While the rejection rate of the unweighted CRPS and IMS is close to 0.025 for all thresholds, Figure 3 illustrates that the frequency of rejections in favor of \( F_{1}\) generally increases with the threshold when a weighted scoring rule is used to assess the forecasts. The outcome-weighted scores perform poorly for larger thresholds, since they are sensitive to the number of observations that exceed the threshold, which is a result also observed in [19]. Complementing the owCRPS and owIMS with the Brier score generates scoring rules that can better distinguish between the two forecasts.

The threshold-weighted scoring rules also perform well. These emphasize extreme events by mapping values below the threshold(s) of interest to the center \(x_{0}\). This makes the scores less informative when assessing overall forecast performance but means that errors in the tail of the forecast distributions have a larger contribution on the scores. Since the differences between the two forecast distributions are constructed to be in the tails, the rejection rate of the Diebold–Mariano tests for equal predictive performance increases for larger thresholds. Comparing the threshold-weighted CRPS to the vertically rescaled CRPS illustrates the sensitivity of the scores to the point at which the two weighted scores are centered; in this case, centering the scores at the threshold appears more beneficial than centering them at the origin.

The right-hand side of Figure 3 shows the proportion of rejections in favor of \( F_{2}\). As would be expected, and in contrast to \( F_{1}\), this rejection frequency is close to zero for large thresholds, and it increases towards 0.025 as the threshold becomes smaller, mirroring the results presented in [19]. The owIMS complemented with the Brier score, on the other hand, results in a large rejection frequency when the threshold is low.

Consider now results for the bivariate setting. In this case, \( F_{1}\) is close to the true data generating process \( G\) in the upper right quadrant (when the mixing function is close to one), whereas \( F_{2}\) is similar to the true distribution in the lower left quadrant, meaning the weighted scores should again reject the hypothesis of equal predictive performance in favor of \( F_{1}\) when the threshold \( t\) is large.
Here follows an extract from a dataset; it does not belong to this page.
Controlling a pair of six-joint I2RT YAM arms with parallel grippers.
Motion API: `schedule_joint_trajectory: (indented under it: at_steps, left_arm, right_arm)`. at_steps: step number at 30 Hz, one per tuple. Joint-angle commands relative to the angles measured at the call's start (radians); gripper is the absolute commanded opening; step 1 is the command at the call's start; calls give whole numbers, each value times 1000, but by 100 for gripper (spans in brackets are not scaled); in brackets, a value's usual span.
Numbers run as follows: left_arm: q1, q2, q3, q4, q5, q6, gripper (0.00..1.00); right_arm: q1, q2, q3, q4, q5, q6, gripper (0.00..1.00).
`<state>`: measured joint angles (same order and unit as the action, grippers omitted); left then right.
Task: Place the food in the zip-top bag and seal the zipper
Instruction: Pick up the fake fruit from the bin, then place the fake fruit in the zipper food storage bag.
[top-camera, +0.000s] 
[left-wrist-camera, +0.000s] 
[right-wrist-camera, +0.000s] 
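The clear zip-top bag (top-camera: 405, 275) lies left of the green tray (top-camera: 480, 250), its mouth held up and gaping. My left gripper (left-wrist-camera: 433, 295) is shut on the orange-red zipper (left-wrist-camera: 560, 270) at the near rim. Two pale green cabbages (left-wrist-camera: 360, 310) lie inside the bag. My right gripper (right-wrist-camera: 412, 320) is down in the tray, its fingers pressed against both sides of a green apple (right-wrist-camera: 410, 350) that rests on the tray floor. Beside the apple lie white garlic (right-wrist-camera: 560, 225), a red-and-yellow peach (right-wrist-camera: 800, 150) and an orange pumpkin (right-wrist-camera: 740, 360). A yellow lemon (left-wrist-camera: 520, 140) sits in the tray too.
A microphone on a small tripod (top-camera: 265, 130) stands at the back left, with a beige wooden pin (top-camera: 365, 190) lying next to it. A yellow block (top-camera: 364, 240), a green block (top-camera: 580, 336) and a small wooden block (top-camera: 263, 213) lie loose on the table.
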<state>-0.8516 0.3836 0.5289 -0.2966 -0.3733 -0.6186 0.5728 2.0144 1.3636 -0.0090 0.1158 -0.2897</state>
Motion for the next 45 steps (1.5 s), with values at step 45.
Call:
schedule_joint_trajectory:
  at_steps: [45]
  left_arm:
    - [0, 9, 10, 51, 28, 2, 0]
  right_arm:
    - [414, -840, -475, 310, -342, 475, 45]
Figure 4 displays the rejection frequency in favor of \( F_{1}\) and \( F_{2}\) corresponding to each scoring rule for the weight function \( w(z) = \unicode{x1D7D9}\{z_{1} \geq t, z_{2} \geq t\}\). Results similar to those presented in the univariate case are observed. In particular, the energy score, variogram score, and the inverse multiquadric score all cannot distinguish between the two forecasts, whereas their weighted versions do, particularly when interest is focused on relatively large thresholds. The rejection rates corresponding to the outcome-weighted scores increase slightly with the threshold but then tend towards zero as the number of observations that exceed the threshold decreases. Complementing these scores with the Brier score again generates scoring rules that are capable of identifying the differences between the forecasts. The threshold-weighted scores are also adept at capturing the differences in forecast behavior as the threshold is increased. This is true for both the localizing and nonlocalizing variants, though the localizing score is generally more discriminative for large thresholds. For the energy score, the vertically rescaled score is again slightly less informative than the localizing threshold-weighted score, suggesting it is preferable to center these scores close to the threshold of interest.

Figure 5 displays the corresponding results for the weight function \( w(z) = \unicode{x1D7D9}\{z_{1} + z_{2} \geq t\}\). The weighted scoring rules in this case appear to be less discriminative than in the previous setting, though the conclusions are largely similar. The unweighted multivariate scores cannot distinguish between the two forecasts, whereas the weighted scores do so successfully. The exception to this is the nonlocalizing threshold-weighted scores, which are only marginally more discriminative than the unweighted scores, regardless of the threshold used within the weight function. The reason for this is that the chaining function in this case projects points in \( \{ w=0\}\) onto the line \( z_{1} + z_{2} = t\), which still contains a lot of information. The resulting score is thus dominated by differences between points in \( \{ w=0\}\).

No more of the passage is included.